October 8, 2017
FDA Approves Indication for Medtronic Endurant II/IIs Stent Graft System to Treat Short-Neck Anatomies
October 9, 2017—Medtronic announced that it has received US Food and Drug Administration (FDA) approval for the Endurant II/IIs stent graft system to treat abdominal aortic aneurysm (AAA) patients with neck lengths down to 4 mm and ≤ 60° infrarenal angulation when used in combination with the Heli-FX EndoAnchor system. The expanded indication enables the treatment of a wider range of patients with short, hostile aortic neck anatomies independent of renal stenting.

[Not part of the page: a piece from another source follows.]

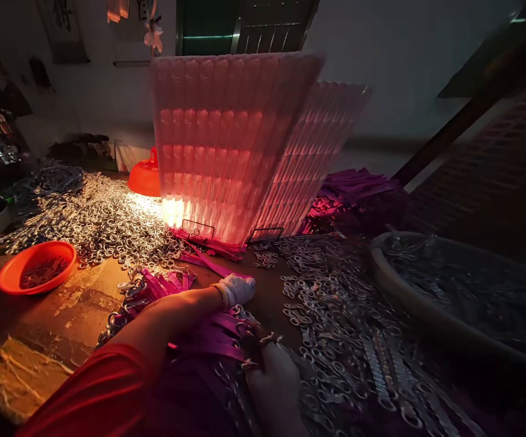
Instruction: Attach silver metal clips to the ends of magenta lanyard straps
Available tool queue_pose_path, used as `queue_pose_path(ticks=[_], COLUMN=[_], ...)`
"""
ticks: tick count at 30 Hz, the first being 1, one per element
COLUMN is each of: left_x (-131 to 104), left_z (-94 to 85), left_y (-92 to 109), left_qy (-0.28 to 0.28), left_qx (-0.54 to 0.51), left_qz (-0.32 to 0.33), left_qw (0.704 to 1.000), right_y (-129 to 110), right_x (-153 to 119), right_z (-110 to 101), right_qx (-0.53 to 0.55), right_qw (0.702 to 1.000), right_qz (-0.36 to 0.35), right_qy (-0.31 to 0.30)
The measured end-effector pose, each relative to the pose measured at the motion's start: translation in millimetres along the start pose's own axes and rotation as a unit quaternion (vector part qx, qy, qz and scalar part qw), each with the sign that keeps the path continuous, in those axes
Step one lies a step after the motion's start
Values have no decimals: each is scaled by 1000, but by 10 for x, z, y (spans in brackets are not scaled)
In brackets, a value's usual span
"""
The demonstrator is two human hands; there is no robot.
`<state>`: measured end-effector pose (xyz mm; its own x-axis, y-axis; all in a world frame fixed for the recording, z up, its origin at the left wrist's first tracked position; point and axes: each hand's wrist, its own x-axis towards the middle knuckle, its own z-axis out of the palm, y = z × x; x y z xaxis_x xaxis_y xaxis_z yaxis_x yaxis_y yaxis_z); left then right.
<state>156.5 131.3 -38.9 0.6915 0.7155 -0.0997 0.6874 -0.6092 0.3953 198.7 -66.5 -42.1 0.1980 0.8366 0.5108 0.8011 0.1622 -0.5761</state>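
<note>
Purple strap (212,263) runs into left hand (239,290), clenched on it; right hand (274,373), grip unclear.

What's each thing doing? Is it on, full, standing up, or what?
Lamp: on.
Red bowl: partly filled.
Plastic sheets: standing up.
Metal pieces: loose, heaped.
Purple strips: piled.
Tub: metal bits inside.
Left hand: gloved, at a strip's end.
Right hand: too dim to tell if closed.

Red sleeve (96,391), white knit glove (239,291)
</note>
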Motion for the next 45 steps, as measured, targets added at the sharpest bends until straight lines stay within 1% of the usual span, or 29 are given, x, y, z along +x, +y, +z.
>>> queue_pose_path(ticks=[3, 5, 6, 8, 10, 12, 14, 17, 20, 22, 23, 24, 26, 27, 28, 29, 30, 32, 33, 35, 37, 40, 43, 45], left_x=[-17, -113, -199, -445, -759, -1082, -1357, -1619, -1731, -1760, -1765, -1765, -1750, -1739, -1727, -1719, -1717, -1735, -1755, -1808, -1859, -1899, -1881, -1847], left_z=[-143, -271, -337, -460, -562, -634, -673, -696, -726, -763, -784, -804, -837, -849, -859, -868, -877, -898, -907, -910, -885, -806, -720, -700], left_y=[19, -12, -42, -120, -197, -238, -230, -164, -101, -72, -61, -52, -41, -40, -41, -44, -47, -51, -53, -57, -72, -114, -148, -160], left_qy=[-10, -15, -18, -28, -35, -29, -15, -3, -7, -7, -3, 4, 29, 48, 64, 70, 65, 41, 36, 54, 79, 90, 79, 60], left_qx=[-88, -155, -192, -272, -348, -409, -455, -502, -527, -521, -503, -472, -374, -319, -275, -251, -254, -313, -345, -369, -339, -266, -221, -208], left_qz=[-41, -53, -56, -60, -64, -71, -83, -94, -94, -83, -73, -54, 10, 48, 81, 103, 107, 74, 51, 21, 23, 43, 56, 70], left_qw=[995, 986, 980, 960, 935, 909, 887, 860, 845, 850, 861, 880, 927, 945, 956, 960, 959, 946, 937, 928, 937, 959, 971, 974], right_y=[9, -7, -25, -84, -168, -271, -386, -559, -690, -738, -752, -759, -765, -768, -775, -788, -808, -865, -899, -959, -996, -1003, -1001, -1017], right_x=[-5, 47, 95, 225, 377, 515, 612, 666, 647, 629, 624, 624, 636, 647, 661, 675, 690, 718, 731, 752, 762, 735, 667, 636], right_z=[-16, -61, -93, -162, -219, -247, -244, -216, -209, -220, -228, -238, -259, -272, -287, -307, -330, -391, -423, -476, -490, -428, -339, -315], right_qx=[12, 18, 15, 1, -18, -36, -56, -112, -188, -231, -248, -261, -274, -276, -278, -279, -278, -264, -253, -237, -241, -269, -293, -305], right_qw=[1000, 999, 998, 995, 991, 990, 986, 979, 968, 958, 953, 949, 945, 944, 944, 944, 944, 945, 944, 936, 925, 913, 903, 896], right_qz=[8, 14, 23, 53, 69, 61, 44, 31, 13, -8, -19, -30, -42, -41, -34, -23, -10, 6, 9, 13, 25, 27, -5, -27], right_qy=[-11, -34, -50, -85, -109, -125, -148, -166, -165, -172, -173, -173, -173, -174, -175, -175, -177, -193, -211, -259, -293, -307, -315, -321])
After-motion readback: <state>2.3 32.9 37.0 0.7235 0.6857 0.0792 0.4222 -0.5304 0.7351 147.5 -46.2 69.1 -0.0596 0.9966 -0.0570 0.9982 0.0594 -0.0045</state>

According to Medtronic, the FDA approval is supported by a short-neck cohort of the ANCHOR registry. The global, multicenter, multi-arm, prospective, postmarket registry is evaluating the real-world applicability of the Heli-FX EndoAnchor system. ANCHOR is led by Co-Principal Investigators William Jordan, Jr, MD, and Jean-Paul de Vries, MD.
In ANCHOR, outcomes from a subanalysis of 70 patients with proximal AAA neck lengths < 10 mm down to 4 mm who were treated with Endurant and Heli-FX demonstrated a technical success rate of 88.6%, based on delivery and deployment of the stent graft and each EndoAnchor implant used. The investigator-assessed procedural success rate was 97.1%, with a rate of 1.9% proximal type Ia endoleaks at 1 year. Additionally, there was only one type Ia endoleak that resulted in a secondary procedure through 1 year.
At 1 year, there were no AAA expansions, no instances of main body migration, and no instances of AAA ruptures. There was minimal EndoAnchor implantation time added to the overall procedure (average, 17 minutes), reported the company.
In Medtronic's announcement, Dr. Jordan commented, “Due to the complex and hostile proximal aortic neck anatomy, this patient population remains a challenge to treat. With minimal time added to the procedure, EndoAnchor fixation has been proven to enhance outcomes and durability, establishing a new treatment approach that addresses this critical patient need.”